_Work item_
Starting at the line that contains "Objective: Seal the" in the listing below, write out every line word for word until you have written the line that contains "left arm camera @".

_Data provided_

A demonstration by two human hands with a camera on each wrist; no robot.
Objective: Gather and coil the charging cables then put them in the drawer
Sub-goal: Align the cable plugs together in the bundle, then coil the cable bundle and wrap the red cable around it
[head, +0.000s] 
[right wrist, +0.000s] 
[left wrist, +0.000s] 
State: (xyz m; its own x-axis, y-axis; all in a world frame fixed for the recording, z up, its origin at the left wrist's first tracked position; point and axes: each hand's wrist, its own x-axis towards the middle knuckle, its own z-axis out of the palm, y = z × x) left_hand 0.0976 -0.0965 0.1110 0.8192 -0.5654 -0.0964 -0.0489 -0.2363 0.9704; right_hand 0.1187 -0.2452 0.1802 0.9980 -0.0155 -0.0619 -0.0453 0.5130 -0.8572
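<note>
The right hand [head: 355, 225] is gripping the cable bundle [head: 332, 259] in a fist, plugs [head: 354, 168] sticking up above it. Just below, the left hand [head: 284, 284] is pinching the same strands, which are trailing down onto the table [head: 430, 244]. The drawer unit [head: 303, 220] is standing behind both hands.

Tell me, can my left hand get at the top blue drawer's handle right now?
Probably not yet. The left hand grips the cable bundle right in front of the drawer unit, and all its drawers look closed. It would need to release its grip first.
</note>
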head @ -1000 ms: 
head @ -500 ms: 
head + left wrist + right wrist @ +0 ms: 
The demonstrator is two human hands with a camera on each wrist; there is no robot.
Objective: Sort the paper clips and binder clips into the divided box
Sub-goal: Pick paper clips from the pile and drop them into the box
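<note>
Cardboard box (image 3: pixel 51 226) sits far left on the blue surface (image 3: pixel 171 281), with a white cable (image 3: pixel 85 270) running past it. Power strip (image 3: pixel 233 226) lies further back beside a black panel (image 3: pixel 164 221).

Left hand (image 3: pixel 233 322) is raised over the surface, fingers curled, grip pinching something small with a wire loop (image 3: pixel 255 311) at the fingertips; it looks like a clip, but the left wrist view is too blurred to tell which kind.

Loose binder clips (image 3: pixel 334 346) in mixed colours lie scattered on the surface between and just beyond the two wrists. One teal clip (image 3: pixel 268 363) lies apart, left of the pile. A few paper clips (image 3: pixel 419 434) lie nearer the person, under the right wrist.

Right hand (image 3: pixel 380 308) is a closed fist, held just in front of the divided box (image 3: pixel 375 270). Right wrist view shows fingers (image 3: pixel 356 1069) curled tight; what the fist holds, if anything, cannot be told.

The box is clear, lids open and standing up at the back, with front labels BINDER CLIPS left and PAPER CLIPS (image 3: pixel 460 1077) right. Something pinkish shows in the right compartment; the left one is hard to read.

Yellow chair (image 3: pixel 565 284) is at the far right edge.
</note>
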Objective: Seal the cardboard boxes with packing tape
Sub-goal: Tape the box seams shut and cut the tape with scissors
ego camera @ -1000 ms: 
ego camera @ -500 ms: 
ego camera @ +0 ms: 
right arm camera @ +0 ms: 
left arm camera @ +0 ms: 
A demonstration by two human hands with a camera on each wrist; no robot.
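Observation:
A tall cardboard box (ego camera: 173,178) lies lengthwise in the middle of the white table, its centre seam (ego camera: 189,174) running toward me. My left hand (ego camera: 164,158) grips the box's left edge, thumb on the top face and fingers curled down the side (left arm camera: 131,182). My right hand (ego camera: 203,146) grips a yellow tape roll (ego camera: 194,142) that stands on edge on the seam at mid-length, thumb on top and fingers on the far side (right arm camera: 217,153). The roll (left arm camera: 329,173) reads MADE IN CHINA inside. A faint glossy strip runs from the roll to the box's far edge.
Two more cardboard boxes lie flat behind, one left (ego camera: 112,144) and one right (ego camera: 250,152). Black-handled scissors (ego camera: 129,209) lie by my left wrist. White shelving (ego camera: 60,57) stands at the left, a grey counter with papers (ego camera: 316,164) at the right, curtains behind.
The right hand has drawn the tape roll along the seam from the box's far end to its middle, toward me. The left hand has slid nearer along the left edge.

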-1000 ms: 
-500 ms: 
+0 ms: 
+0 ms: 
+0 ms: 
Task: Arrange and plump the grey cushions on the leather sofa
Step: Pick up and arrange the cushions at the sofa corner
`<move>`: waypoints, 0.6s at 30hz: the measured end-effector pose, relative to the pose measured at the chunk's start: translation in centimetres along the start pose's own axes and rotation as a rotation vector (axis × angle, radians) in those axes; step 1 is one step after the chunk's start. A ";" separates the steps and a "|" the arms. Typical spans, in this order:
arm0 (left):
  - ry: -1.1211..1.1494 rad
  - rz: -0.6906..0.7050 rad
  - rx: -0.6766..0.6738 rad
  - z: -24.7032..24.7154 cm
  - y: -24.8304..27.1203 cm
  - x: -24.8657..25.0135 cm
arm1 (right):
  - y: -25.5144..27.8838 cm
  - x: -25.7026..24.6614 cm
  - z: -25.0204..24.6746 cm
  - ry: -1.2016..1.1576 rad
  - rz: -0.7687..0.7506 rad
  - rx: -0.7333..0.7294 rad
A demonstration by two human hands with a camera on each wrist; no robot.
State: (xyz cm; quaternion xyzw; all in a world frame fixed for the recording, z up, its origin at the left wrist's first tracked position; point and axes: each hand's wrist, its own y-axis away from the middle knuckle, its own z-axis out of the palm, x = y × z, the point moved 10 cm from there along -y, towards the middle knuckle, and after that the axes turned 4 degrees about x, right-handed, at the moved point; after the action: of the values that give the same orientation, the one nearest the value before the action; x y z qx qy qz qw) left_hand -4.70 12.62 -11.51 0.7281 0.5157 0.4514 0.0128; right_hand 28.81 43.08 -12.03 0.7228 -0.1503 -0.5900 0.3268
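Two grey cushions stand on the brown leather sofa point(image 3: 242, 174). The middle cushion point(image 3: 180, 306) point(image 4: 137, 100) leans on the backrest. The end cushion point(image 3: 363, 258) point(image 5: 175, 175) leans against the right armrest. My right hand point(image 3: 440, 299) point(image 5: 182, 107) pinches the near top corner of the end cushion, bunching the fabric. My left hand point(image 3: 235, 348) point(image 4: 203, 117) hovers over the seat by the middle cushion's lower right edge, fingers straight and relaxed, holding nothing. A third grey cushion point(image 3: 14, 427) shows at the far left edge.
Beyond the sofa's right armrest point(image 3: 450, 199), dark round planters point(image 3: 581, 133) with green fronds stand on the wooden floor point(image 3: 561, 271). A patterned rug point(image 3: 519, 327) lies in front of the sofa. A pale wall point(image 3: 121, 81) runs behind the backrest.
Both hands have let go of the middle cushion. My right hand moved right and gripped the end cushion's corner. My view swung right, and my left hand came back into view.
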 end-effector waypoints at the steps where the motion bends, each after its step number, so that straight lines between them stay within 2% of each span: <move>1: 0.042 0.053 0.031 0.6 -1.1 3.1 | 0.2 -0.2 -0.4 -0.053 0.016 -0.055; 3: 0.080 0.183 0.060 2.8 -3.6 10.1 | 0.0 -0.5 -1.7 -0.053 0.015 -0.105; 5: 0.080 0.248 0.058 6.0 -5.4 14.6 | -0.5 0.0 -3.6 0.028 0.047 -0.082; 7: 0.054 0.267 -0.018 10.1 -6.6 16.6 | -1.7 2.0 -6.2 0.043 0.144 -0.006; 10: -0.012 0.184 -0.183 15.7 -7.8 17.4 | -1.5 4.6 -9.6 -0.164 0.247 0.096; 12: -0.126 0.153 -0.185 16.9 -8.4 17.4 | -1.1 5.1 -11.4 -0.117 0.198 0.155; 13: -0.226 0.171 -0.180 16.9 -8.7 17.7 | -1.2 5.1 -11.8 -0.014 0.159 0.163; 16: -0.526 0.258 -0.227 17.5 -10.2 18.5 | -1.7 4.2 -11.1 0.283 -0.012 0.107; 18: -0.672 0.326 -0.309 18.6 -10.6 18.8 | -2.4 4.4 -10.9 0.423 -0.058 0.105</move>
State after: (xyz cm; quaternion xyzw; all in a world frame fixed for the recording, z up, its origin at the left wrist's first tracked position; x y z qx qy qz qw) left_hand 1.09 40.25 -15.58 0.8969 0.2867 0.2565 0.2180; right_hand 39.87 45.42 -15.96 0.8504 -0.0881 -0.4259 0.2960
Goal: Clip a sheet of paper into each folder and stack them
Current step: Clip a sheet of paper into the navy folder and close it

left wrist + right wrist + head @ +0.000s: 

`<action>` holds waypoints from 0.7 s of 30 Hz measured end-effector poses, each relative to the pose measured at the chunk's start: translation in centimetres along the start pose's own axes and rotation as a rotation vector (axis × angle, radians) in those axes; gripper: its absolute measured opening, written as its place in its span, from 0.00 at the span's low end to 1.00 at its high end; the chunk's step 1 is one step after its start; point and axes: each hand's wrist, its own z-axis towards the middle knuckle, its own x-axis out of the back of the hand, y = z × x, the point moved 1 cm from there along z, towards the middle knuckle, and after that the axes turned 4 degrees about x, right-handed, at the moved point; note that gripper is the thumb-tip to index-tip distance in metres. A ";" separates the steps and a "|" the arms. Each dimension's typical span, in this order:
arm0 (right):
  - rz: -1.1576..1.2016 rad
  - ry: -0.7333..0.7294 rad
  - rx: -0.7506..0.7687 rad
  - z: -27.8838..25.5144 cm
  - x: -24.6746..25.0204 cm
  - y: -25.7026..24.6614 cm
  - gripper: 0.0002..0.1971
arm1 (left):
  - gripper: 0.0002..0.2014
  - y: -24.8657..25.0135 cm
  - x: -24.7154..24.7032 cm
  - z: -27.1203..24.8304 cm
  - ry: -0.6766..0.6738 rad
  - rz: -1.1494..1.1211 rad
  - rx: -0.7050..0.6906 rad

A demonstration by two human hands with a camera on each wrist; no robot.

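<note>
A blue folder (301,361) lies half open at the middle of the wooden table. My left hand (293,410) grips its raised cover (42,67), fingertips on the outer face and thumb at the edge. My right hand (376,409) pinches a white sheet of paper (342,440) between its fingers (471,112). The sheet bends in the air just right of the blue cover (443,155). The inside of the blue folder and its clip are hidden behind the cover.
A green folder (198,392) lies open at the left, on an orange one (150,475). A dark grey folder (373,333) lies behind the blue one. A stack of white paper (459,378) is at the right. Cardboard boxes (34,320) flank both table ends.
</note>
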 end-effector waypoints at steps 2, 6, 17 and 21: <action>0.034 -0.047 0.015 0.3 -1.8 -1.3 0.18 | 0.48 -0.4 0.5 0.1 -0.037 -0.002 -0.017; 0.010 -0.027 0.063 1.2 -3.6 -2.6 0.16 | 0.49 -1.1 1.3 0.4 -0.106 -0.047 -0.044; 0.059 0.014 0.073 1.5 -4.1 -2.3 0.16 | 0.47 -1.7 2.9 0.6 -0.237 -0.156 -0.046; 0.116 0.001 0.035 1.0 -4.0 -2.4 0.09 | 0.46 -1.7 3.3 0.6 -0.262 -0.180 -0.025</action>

_Exercise solution_
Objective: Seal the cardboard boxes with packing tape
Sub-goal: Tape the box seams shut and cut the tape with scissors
ego camera @ -1000 ms: 
ego camera @ -500 ms: 
ego camera @ +0 ms: 
right arm camera @ +0 ms: 
left arm camera @ +0 ms: 

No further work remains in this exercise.